61 sn An attempt to connect this plague with the natural phenomena of Egypt proposes that because of the polluted water due to the high Nile, the frogs abandoned their normal watery homes (seven days after the first plague) and sought cover from the sun in homes wherever there was moisture. Since they had already been exposed to the poisonous water, they died very suddenly. The miracle was in the announcement and the timing, i.e., that Moses would predict this blow, and in the magnitude of it all, which was not natural (Greta Hort, “The Plagues of Egypt,” ZAW 69 : 95-98). It is also important to note that in parts of Egypt there was a fear of these creatures as embodying spirits capable of great evil. People developed the mentality of bowing to incredibly horrible idols to drive away the bad spirits. Evil spirits are represented in the book of Revelation in the forms of frogs (Rev 16:13). The frogs that the magicians produced could very well have been in the realm of evil spirits.

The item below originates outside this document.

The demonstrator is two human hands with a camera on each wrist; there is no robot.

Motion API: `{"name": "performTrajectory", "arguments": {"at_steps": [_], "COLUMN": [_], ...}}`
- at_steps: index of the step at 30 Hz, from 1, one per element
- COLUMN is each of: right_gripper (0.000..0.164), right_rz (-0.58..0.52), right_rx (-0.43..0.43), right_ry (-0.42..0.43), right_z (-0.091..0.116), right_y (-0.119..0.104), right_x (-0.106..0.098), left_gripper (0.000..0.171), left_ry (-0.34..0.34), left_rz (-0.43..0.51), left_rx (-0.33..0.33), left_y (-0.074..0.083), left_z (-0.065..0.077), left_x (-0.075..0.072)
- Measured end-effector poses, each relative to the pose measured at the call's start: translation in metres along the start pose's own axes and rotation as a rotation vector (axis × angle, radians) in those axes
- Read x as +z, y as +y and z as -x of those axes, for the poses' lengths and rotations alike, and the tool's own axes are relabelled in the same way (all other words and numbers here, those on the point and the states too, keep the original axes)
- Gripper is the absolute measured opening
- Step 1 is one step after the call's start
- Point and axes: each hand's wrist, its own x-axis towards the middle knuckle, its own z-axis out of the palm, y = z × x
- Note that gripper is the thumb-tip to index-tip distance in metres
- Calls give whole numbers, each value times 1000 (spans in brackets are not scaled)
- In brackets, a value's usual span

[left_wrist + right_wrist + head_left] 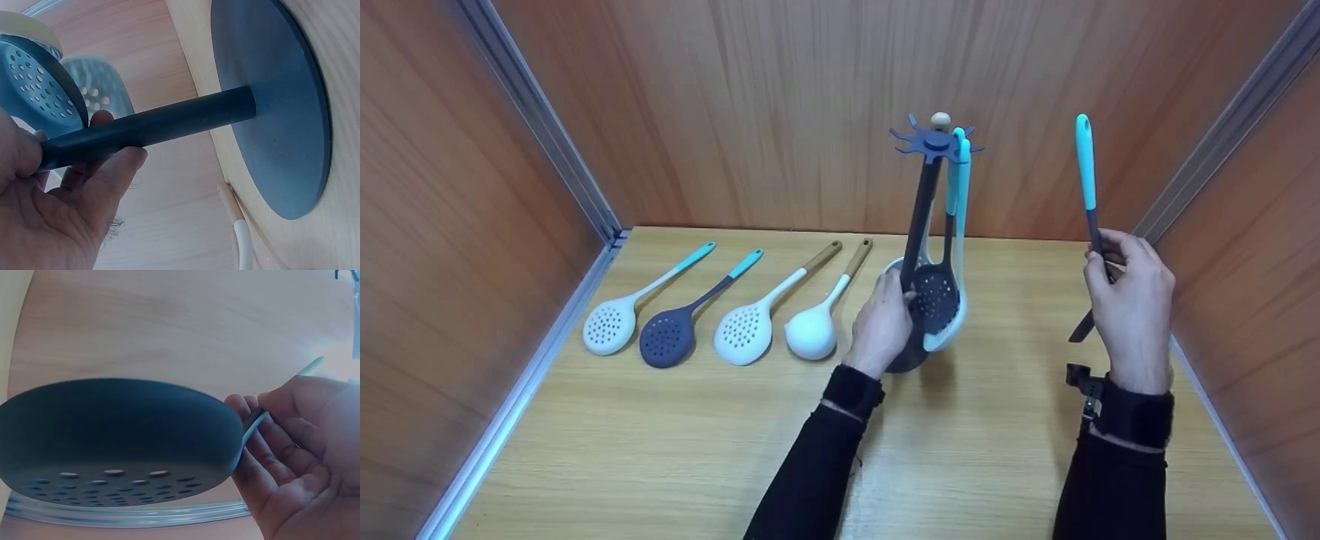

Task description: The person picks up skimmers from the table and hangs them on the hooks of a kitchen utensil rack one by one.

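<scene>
My left hand (881,322) grips the dark post (924,210) of a utensil stand with a hooked top and a round base (275,112). From its hooks hang a dark slotted spoon (936,296) and a white utensil (952,334) with a turquoise handle, partly hidden; another pale perforated head (95,84) shows in the left wrist view. To the right, my right hand (1132,300) pinches a dark skimmer (118,427) by its shaft, turquoise handle up. In the right wrist view its deep perforated head fills the left side; in the head view it appears edge-on.
Left of the stand lie a white skimmer (611,326) and a dark skimmer (667,337) with turquoise handles, then a white skimmer (744,334) and a white ladle (811,331) with wooden handles. Wooden panels (780,112) with metal edging enclose the table (960,465) at the back and sides.
</scene>
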Motion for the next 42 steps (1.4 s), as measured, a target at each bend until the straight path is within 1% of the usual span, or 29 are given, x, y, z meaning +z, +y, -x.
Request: {"name": "performTrajectory", "arguments": {"at_steps": [5, 12, 21, 30, 35, 39, 42], "right_gripper": [34, 33, 31, 28, 27, 28, 26], "right_rz": [-13, -59, -50, -45, -47, -64, -90], "right_rx": [-14, -67, -103, -158, -195, -236, -261], "right_ry": [-2, -5, -58, -97, -111, -118, -120], "right_z": [4, 10, 20, 31, 36, 39, 41], "right_y": [-7, -17, -30, -45, -51, -54, -56], "right_x": [0, 1, -3, -6, -6, -4, -2], "left_gripper": [27, 25, 24, 24, 25, 26, 28], "left_ry": [-6, -2, -11, -3, -17, -29, -16], "left_rz": [10, 7, 11, 20, 16, 16, 7], "left_rx": [-5, 4, -6, 4, -11, -21, -11], "left_y": [0, 1, 2, 1, 0, 0, -1], "left_z": [-1, 0, -1, -1, -2, -2, -1], "left_x": [-1, -1, -2, -2, -1, 0, 0]}}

Exactly how the Egyptians thought about this plague is hard to determine, but there is enough evidence to say that the plague would have made them spiritually as well as physically uncomfortable, and that the death of the frogs would have been a “sign” from God about their superstitions and related beliefs. The frog is associated with the god Hapi, and a frog-headed goddess named Heqet was supposed to assist women at childbirth. The plague would have been evidence that Yahweh was controlling their environment and upsetting their beliefs for his own purpose.
62 tn The text literally has “and seven days were filled.” Seven days gave Pharaoh enough time to repent and release Israel. When the week passed, God’s second blow came.
63 tn This is a temporal clause made up of the preposition, the Hiphil infinitive construct of נָכָה (nakhah), הַכּוֹת (hakkot), followed by the subjective genitive YHWH. Here the verb is applied to the true meaning of the plague: Moses struck the water, but the plague was a blow struck by God.